→ **Exercise goal**
In the data below, count how many lines contain "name" and give that number by itself.

--- Material provided ---

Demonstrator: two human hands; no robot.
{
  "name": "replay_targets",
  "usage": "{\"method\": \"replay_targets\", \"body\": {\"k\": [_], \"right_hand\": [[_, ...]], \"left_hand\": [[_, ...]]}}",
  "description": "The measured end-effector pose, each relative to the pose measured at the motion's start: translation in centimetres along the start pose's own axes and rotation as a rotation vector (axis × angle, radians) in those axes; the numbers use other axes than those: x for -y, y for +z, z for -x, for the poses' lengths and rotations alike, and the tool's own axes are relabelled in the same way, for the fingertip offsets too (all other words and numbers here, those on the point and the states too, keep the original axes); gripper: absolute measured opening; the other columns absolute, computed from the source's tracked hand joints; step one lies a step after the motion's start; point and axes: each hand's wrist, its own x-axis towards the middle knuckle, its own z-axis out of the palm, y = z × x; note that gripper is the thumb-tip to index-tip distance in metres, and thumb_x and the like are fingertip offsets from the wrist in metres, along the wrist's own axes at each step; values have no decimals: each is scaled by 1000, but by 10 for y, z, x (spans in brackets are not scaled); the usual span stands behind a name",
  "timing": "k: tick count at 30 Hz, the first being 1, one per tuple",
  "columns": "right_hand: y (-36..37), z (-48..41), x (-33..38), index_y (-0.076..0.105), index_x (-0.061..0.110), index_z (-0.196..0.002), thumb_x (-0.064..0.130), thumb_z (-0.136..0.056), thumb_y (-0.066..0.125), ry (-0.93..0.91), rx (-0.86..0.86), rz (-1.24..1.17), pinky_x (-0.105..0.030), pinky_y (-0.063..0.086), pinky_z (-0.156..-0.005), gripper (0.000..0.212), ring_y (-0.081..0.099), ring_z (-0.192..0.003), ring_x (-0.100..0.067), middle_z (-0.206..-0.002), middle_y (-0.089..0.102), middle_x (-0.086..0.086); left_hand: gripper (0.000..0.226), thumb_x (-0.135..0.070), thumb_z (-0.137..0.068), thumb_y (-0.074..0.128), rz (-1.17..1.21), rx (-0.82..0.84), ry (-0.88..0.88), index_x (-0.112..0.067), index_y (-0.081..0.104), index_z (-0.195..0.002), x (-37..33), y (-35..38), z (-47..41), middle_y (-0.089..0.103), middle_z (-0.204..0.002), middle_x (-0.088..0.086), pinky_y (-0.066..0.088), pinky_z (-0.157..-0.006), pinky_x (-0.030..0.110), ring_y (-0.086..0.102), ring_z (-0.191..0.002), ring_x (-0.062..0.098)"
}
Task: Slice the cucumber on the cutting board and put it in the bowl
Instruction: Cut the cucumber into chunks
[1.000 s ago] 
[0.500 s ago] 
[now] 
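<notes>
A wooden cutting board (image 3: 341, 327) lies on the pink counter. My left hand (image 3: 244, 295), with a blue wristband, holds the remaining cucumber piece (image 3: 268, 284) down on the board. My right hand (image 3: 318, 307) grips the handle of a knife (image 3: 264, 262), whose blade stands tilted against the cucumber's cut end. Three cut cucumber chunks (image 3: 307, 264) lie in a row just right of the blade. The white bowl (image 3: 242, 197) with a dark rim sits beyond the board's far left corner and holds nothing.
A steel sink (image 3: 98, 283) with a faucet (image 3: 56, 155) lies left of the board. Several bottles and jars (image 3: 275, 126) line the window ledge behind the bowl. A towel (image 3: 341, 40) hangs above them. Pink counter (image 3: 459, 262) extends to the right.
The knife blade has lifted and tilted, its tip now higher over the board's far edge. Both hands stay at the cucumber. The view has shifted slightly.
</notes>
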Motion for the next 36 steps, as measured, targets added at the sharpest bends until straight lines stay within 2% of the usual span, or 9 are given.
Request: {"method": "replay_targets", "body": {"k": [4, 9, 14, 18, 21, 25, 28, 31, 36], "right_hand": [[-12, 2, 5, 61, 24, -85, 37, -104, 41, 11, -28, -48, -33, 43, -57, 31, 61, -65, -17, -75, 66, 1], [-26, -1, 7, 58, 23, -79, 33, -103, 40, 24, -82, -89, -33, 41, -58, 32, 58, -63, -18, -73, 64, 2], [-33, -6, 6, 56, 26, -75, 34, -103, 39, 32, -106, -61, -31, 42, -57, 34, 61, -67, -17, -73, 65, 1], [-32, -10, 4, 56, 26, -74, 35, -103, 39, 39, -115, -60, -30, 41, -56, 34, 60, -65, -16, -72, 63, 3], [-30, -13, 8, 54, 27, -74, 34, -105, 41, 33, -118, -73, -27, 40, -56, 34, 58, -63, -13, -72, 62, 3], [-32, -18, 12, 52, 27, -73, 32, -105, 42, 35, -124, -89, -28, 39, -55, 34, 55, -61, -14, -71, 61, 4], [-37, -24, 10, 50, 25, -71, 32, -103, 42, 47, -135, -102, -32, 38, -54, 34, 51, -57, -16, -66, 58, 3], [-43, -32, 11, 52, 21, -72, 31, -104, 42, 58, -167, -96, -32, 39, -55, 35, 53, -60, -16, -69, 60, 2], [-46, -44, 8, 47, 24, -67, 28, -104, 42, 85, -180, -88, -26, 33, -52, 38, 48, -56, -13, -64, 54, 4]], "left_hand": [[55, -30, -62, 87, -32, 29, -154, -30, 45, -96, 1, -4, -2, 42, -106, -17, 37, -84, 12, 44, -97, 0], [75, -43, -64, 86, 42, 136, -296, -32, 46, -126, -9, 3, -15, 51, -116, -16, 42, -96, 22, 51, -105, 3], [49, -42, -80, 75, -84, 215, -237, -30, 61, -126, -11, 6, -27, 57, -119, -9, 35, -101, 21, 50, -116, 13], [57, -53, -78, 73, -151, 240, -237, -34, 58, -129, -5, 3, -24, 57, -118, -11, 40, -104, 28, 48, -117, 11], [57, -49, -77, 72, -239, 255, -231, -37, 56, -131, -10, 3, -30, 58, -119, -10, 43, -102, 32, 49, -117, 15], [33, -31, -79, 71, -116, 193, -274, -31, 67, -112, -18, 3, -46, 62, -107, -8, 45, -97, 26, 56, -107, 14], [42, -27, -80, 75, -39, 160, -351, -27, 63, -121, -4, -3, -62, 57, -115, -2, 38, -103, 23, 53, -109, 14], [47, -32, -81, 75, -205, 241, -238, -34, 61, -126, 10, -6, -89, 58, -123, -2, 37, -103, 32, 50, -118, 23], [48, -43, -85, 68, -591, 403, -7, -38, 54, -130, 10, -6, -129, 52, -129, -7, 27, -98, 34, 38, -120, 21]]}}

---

→ **Written solution**
2